What you should do.
A complete, exact retyping of the data below is required.

Saved entries
------------
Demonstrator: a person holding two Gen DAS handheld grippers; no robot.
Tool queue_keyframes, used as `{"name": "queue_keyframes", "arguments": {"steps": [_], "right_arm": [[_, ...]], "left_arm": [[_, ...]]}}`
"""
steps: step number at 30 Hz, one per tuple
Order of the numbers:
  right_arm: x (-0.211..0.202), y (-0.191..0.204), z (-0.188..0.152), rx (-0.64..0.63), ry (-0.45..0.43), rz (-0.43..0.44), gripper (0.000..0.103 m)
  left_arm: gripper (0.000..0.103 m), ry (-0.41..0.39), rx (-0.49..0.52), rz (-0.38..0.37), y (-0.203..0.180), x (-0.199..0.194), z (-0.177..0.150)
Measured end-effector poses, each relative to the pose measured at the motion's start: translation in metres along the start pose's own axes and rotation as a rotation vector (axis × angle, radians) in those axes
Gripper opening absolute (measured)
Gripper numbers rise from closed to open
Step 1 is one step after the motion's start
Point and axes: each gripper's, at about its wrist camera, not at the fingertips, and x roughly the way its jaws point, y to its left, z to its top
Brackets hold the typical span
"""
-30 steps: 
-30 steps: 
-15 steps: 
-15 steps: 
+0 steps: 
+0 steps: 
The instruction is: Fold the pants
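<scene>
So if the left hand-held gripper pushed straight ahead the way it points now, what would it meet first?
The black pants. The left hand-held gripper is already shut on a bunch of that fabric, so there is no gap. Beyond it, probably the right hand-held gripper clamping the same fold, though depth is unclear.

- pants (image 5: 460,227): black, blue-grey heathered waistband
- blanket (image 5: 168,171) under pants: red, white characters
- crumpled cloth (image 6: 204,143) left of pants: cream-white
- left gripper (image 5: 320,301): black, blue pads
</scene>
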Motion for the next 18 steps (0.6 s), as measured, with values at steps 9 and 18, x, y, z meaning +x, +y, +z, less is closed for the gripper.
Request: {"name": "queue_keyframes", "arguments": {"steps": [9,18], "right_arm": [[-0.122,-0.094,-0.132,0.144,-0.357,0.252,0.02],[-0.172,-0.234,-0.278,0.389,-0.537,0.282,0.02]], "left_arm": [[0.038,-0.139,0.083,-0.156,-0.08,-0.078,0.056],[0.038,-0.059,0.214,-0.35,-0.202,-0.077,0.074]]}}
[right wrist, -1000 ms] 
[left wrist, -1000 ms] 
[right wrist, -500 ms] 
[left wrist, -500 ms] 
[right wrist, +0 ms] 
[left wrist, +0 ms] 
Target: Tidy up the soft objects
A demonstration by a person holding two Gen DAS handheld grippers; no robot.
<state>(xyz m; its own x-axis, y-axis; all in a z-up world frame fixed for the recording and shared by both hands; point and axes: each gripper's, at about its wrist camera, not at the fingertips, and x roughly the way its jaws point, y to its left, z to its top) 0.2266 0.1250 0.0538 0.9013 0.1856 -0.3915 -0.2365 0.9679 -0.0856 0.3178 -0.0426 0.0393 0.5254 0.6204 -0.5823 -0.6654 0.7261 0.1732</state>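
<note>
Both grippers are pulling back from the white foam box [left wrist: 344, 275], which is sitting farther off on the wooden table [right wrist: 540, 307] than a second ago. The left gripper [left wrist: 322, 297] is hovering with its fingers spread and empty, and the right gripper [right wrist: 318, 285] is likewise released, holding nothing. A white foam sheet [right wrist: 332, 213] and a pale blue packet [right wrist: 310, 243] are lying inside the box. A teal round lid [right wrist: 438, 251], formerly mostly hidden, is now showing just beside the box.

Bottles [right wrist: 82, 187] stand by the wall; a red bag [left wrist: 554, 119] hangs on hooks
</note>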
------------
Solution for this problem.
Demonstrator: a person holding two Gen DAS handheld grippers; no robot.
Tool queue_keyframes, used as `{"name": "queue_keyframes", "arguments": {"steps": [_], "right_arm": [[_, ...]], "left_arm": [[_, ...]]}}`
"""
steps: step number at 30 Hz, one per tuple
Order of the numbers:
  right_arm: x (-0.211..0.202), y (-0.191..0.204), z (-0.188..0.152), rx (-0.64..0.63), ry (-0.45..0.43), rz (-0.43..0.44), gripper (0.000..0.103 m)
  left_arm: gripper (0.000..0.103 m), ry (-0.41..0.39), rx (-0.49..0.52), rz (-0.38..0.37), y (-0.203..0.180), x (-0.199..0.194), z (-0.177..0.150)
Measured end-effector poses, each relative to the pose measured at the motion's start: translation in metres along the start pose's own axes and rotation as a rotation vector (axis × angle, radians) in those axes
Gripper opening absolute (measured)
Gripper numbers rise from closed to open
Step 1 is one step after the motion's start
Point and axes: each gripper's, at about its wrist camera, not at the fingertips, and x roughly the way its jaws point, y to its left, z to its top
Brackets hold the typical span
"""
-30 steps: 
-30 steps: 
-15 steps: 
-15 steps: 
+0 steps: 
+0 steps: 
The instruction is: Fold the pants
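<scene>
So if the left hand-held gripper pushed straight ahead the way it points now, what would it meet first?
The black pants. The left hand-held gripper is already shut on a bunch of that fabric, so there is no gap. Beyond it, probably the right hand-held gripper clamping the same fold, though depth is unclear.

- pants (image 5: 460,227): black, blue-grey heathered waistband
- blanket (image 5: 168,171) under pants: red, white characters
- crumpled cloth (image 6: 204,143) left of pants: cream-white
- left gripper (image 5: 320,301): black, blue pads
</scene>
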Motion for the next 18 steps (0.6 s), as measured, with values at steps 9 and 18, x, y, z meaning +x, +y, +z, less is closed for the gripper.
Request: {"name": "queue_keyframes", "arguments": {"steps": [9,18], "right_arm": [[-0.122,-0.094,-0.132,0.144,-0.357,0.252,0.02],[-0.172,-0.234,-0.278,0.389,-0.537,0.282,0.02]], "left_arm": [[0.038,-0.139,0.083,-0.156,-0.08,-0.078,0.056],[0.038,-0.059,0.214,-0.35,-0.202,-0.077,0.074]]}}
[right wrist, -1000 ms] 
[left wrist, -1000 ms] 
[right wrist, -500 ms] 
[left wrist, -500 ms] 
[right wrist, +0 ms] 
[left wrist, +0 ms] 
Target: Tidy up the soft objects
A demonstration by a person holding two Gen DAS handheld grippers; no robot.
<state>(xyz m; its own x-axis, y-axis; all in a z-up world frame fixed for the recording and shared by both hands; point and axes: each gripper's, at about its wrist camera, not at the fingertips, and x roughly the way its jaws point, y to its left, z to its top) 0.2266 0.1250 0.0538 0.9013 0.1856 -0.3915 -0.2365 0.9679 -0.0856 0.3178 -0.0426 0.0393 0.5254 0.6204 -0.5823 -0.6654 0.7261 0.1732</state>
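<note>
Both grippers are pulling back from the white foam box [left wrist: 344, 275], which is sitting farther off on the wooden table [right wrist: 540, 307] than a second ago. The left gripper [left wrist: 322, 297] is hovering with its fingers spread and empty, and the right gripper [right wrist: 318, 285] is likewise released, holding nothing. A white foam sheet [right wrist: 332, 213] and a pale blue packet [right wrist: 310, 243] are lying inside the box. A teal round lid [right wrist: 438, 251], formerly mostly hidden, is now showing just beside the box.

Bottles [right wrist: 82, 187] stand by the wall; a red bag [left wrist: 554, 119] hangs on hooks
</note>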

The exercise ends with this answer.